**EXERCISE DESCRIPTION**
All lines in the entries below that hold "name" make up the answer.

Excerpts from a dataset
--- START ---

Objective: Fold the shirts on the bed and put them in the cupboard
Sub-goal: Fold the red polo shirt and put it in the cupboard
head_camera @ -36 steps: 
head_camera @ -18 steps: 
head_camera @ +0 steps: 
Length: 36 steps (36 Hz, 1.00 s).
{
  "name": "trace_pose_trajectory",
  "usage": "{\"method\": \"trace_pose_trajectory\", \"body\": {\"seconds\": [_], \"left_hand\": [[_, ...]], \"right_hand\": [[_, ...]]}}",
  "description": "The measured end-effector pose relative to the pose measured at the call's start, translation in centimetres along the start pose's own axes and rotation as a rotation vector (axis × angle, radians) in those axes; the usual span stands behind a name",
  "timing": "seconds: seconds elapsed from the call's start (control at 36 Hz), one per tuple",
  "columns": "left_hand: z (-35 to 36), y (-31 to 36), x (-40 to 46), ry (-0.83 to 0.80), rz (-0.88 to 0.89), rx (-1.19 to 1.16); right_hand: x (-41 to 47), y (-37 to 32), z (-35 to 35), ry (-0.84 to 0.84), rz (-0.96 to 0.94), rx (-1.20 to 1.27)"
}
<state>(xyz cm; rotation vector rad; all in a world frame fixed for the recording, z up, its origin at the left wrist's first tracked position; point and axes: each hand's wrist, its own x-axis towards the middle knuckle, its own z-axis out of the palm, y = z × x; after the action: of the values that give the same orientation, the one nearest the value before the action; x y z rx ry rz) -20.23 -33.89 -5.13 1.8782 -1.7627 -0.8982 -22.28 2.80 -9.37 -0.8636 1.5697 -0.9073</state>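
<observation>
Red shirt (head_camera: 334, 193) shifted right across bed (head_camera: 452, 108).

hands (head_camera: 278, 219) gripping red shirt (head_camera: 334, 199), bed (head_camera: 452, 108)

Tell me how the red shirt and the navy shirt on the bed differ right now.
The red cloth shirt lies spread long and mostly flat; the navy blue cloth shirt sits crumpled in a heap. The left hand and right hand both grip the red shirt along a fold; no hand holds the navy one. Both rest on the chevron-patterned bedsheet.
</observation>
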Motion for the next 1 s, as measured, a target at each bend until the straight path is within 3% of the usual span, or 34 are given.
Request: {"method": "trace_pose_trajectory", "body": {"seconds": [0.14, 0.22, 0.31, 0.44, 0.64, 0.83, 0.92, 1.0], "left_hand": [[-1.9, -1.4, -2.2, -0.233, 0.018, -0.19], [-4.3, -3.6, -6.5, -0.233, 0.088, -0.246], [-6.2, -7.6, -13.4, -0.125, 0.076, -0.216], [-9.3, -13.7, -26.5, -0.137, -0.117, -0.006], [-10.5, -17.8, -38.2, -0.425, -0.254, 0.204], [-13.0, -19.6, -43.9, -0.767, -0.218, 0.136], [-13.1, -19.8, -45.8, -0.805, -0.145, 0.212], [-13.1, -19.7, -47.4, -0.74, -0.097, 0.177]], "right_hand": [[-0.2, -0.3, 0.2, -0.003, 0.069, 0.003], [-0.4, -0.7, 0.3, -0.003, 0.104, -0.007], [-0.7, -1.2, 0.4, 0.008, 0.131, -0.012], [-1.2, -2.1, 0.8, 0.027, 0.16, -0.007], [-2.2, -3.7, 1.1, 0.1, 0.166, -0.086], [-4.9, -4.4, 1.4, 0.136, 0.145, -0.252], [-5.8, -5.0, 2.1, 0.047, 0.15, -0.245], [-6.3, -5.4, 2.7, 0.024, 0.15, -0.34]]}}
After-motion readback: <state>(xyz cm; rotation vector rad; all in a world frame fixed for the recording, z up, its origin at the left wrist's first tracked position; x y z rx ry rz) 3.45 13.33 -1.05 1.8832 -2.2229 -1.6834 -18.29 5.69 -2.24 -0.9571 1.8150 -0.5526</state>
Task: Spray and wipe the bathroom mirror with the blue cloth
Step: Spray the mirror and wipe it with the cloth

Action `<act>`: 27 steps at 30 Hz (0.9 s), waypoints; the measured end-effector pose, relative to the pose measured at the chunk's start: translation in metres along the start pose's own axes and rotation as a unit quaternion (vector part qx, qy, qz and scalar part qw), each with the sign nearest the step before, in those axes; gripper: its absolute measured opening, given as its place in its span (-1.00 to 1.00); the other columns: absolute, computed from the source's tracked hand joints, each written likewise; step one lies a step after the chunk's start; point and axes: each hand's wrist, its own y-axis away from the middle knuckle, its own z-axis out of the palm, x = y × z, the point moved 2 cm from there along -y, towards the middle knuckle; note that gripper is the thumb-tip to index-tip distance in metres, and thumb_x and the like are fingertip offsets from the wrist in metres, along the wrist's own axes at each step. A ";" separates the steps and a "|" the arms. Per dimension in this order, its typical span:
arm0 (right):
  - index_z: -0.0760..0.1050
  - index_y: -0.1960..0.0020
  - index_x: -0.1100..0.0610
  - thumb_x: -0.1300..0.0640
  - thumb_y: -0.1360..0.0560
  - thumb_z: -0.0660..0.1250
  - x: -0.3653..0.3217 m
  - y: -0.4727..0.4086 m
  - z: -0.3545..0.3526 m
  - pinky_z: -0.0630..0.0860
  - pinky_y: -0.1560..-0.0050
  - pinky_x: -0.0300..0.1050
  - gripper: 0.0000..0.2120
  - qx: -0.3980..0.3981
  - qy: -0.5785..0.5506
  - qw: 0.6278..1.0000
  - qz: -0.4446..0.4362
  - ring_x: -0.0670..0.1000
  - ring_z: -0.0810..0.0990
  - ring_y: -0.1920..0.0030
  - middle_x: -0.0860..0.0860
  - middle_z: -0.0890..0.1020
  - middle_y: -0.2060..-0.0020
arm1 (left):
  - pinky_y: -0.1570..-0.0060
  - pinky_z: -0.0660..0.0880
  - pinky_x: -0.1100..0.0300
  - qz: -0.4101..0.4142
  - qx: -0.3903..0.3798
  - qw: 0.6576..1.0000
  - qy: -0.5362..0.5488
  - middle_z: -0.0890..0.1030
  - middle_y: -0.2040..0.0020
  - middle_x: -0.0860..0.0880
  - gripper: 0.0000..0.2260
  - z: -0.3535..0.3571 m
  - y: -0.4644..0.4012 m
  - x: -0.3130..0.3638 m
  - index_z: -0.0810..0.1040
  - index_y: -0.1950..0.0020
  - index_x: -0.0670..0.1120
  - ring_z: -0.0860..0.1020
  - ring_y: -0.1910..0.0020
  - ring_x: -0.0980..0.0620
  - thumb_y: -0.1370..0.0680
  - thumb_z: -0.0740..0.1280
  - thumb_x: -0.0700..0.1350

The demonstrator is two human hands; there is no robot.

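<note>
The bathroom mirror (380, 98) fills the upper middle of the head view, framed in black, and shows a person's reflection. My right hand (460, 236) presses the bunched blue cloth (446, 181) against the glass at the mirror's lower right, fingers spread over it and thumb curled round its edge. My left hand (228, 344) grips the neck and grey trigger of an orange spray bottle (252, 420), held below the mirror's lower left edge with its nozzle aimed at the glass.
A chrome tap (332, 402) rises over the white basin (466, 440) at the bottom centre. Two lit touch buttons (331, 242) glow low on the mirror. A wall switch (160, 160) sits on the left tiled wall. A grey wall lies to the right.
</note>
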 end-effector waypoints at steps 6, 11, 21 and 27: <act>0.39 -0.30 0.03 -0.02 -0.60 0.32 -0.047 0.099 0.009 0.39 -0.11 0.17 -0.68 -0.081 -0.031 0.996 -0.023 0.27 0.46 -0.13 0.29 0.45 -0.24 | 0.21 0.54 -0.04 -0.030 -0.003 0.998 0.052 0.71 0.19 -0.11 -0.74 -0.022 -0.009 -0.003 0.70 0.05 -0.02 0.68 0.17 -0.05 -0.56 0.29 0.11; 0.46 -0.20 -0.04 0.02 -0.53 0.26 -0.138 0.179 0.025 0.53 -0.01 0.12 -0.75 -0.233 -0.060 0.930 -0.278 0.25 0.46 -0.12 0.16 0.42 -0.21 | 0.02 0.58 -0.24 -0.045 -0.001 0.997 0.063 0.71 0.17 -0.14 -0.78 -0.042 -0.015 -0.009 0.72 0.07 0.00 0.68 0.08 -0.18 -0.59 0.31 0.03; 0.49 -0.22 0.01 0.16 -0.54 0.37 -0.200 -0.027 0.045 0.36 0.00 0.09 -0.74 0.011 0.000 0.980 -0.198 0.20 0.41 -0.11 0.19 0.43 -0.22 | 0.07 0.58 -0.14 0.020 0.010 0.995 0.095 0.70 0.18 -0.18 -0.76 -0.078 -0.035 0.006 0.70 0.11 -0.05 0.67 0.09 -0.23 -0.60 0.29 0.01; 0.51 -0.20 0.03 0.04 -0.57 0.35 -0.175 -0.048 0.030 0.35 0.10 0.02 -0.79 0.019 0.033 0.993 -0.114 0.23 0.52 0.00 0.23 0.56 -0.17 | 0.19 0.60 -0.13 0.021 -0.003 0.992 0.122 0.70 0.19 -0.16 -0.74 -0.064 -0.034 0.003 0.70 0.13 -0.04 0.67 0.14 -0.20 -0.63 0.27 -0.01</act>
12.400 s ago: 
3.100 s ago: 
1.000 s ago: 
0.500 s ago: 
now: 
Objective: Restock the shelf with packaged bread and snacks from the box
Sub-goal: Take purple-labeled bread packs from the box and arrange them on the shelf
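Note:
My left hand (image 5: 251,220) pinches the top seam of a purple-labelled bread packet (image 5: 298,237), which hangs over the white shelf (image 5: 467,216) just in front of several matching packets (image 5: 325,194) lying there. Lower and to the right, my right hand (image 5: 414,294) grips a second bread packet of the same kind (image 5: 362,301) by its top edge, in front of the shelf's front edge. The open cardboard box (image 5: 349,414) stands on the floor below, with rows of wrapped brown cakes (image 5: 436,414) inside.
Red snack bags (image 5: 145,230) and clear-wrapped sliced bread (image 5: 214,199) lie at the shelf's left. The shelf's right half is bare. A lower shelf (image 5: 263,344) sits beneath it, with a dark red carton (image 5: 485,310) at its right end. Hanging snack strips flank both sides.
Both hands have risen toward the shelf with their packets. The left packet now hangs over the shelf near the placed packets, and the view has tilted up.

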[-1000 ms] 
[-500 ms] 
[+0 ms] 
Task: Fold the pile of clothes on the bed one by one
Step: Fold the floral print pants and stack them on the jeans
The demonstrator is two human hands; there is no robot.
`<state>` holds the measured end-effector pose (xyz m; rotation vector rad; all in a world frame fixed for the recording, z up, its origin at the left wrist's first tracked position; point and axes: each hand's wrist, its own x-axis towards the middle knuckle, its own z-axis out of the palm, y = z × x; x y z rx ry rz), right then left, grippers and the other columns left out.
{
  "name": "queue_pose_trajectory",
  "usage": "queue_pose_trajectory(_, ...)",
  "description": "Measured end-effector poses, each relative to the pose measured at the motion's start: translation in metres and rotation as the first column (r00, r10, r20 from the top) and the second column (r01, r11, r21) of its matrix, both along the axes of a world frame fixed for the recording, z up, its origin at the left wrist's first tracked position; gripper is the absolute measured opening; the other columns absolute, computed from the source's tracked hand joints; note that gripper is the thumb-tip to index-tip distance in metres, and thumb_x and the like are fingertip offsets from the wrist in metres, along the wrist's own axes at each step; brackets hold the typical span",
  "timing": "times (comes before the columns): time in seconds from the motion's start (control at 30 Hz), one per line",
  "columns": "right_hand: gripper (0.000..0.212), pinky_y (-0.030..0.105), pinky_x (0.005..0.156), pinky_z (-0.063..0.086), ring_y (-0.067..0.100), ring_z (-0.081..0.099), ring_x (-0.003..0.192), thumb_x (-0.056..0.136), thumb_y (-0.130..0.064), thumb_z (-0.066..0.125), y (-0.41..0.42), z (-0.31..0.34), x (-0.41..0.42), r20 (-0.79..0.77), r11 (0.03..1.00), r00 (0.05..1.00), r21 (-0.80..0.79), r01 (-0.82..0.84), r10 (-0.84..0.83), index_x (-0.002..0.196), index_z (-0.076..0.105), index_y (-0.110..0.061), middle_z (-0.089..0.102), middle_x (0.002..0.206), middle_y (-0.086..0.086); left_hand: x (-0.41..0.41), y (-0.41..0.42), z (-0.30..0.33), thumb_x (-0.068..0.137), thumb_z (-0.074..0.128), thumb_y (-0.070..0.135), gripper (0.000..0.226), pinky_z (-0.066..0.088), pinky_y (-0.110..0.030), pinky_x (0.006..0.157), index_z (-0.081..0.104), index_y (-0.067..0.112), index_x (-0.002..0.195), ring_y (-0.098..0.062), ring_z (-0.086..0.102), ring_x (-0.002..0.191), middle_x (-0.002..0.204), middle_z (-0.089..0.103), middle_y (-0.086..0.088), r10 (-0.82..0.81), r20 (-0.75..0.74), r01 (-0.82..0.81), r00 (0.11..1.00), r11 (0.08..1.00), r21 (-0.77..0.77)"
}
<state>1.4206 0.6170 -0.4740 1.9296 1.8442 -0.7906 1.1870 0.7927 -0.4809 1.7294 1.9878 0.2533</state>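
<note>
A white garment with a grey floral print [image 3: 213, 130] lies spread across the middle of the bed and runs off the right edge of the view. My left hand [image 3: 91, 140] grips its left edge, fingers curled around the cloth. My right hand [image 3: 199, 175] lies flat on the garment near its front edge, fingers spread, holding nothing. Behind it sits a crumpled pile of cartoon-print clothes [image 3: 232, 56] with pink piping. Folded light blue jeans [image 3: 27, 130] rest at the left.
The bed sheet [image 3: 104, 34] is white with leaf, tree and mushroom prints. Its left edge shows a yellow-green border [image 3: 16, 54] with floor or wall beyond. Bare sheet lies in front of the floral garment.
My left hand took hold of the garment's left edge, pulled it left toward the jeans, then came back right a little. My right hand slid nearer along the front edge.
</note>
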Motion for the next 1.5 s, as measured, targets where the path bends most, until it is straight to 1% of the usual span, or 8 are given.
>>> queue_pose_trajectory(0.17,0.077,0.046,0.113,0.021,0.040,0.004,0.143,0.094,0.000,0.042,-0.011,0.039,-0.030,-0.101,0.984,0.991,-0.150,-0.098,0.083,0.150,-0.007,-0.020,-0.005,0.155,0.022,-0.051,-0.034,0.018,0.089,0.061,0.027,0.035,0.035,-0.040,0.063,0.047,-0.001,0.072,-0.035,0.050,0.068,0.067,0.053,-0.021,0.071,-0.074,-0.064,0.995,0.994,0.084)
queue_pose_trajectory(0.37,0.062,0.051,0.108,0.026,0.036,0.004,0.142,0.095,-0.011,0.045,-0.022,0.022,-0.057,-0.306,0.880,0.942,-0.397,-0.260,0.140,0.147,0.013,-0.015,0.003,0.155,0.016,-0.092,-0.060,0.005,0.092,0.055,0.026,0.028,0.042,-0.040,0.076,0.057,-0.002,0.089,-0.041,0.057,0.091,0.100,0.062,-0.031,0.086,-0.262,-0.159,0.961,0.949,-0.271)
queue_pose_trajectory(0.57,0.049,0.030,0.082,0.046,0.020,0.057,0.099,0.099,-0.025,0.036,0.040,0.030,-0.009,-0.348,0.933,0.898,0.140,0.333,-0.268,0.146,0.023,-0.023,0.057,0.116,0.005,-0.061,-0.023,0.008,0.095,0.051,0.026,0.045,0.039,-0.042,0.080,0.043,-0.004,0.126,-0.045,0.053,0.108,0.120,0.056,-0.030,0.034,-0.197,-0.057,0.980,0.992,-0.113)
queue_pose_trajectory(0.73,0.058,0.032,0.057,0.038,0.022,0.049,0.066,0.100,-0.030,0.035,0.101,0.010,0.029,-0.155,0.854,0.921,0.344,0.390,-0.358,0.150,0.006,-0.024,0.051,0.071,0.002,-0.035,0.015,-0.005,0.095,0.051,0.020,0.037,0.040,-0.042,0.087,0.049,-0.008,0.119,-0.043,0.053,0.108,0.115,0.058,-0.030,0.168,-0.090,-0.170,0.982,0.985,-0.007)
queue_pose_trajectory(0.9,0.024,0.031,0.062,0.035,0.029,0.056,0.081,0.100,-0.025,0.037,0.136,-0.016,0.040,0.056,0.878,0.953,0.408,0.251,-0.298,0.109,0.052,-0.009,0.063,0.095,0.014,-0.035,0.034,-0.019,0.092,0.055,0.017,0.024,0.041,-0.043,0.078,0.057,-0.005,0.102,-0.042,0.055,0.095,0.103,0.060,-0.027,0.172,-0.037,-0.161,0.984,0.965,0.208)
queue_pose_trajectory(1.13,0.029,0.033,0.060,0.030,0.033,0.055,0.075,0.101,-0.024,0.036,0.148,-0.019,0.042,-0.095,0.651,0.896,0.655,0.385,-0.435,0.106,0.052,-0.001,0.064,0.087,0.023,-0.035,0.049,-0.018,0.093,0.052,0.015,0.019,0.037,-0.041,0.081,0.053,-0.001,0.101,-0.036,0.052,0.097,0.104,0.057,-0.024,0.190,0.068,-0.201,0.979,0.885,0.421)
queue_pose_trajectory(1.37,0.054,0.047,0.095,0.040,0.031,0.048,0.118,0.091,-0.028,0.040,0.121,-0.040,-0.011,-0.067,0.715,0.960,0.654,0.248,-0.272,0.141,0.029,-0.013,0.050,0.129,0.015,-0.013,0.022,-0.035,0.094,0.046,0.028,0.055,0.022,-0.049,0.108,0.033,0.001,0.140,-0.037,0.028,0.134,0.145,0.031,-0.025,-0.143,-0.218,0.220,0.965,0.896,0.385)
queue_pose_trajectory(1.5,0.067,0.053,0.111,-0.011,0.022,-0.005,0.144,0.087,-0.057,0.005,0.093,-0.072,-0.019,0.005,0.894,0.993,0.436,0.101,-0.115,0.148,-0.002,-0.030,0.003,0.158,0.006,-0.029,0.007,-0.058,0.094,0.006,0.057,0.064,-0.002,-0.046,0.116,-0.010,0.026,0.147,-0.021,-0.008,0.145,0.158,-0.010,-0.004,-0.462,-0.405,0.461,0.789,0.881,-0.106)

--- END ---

**EXERCISE SOLUTION**
  "name": "trace_pose_trajectory",
  "description": "The measured end-effector pose relative to the pose measured at the call's start, translation in centimetres along the start pose's own axes and rotation as a rotation vector (axis × angle, radians) in those axes; the usual span stands behind a name",
  "name": "queue_pose_trajectory",

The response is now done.